**Data shown:**
■ ■ ■
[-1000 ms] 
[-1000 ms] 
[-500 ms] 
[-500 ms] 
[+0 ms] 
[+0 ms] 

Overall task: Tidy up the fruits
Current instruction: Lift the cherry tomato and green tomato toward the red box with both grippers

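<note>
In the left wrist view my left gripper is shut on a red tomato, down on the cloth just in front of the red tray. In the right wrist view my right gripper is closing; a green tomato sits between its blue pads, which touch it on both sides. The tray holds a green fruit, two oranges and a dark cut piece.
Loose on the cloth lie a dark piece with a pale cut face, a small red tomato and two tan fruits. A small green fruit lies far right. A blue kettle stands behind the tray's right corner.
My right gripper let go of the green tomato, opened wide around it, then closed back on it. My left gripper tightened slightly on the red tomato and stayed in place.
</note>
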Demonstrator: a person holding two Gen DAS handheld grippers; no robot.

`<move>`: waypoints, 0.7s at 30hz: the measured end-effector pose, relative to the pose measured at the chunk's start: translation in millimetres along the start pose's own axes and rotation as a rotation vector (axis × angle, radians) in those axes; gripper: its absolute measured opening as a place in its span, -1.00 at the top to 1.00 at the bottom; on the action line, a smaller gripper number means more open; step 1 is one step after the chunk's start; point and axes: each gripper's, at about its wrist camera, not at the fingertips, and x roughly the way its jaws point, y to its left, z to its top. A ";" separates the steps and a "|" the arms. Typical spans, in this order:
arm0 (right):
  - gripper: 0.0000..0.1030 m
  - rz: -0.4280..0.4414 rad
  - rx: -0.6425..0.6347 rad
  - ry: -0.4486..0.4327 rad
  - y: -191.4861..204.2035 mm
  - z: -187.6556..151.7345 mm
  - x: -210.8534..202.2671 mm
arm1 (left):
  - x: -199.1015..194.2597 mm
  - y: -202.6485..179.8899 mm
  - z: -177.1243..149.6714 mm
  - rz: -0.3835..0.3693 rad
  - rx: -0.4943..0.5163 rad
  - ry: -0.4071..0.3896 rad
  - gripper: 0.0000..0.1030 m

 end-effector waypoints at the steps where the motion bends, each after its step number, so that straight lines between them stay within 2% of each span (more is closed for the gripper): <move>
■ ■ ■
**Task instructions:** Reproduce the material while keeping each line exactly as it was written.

**Written solution:**
[-1000 ms] 
[-1000 ms] 
[-500 ms] 
[-500 ms] 
[+0 ms] 
[+0 ms] 

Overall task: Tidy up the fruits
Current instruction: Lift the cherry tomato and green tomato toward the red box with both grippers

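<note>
In the left wrist view my left gripper is shut on a red tomato, down on the cloth just in front of the red tray. In the right wrist view my right gripper is closing; a green tomato sits between its blue pads, which touch it on both sides. The tray holds a green fruit, two oranges and a dark cut piece.
Loose on the cloth lie a dark piece with a pale cut face, a small red tomato and two tan fruits. A small green fruit lies far right. A blue kettle stands behind the tray's right corner.
My right gripper let go of the green tomato, opened wide around it, then closed back on it. My left gripper tightened slightly on the red tomato and stayed in place.
</note>
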Demonstrator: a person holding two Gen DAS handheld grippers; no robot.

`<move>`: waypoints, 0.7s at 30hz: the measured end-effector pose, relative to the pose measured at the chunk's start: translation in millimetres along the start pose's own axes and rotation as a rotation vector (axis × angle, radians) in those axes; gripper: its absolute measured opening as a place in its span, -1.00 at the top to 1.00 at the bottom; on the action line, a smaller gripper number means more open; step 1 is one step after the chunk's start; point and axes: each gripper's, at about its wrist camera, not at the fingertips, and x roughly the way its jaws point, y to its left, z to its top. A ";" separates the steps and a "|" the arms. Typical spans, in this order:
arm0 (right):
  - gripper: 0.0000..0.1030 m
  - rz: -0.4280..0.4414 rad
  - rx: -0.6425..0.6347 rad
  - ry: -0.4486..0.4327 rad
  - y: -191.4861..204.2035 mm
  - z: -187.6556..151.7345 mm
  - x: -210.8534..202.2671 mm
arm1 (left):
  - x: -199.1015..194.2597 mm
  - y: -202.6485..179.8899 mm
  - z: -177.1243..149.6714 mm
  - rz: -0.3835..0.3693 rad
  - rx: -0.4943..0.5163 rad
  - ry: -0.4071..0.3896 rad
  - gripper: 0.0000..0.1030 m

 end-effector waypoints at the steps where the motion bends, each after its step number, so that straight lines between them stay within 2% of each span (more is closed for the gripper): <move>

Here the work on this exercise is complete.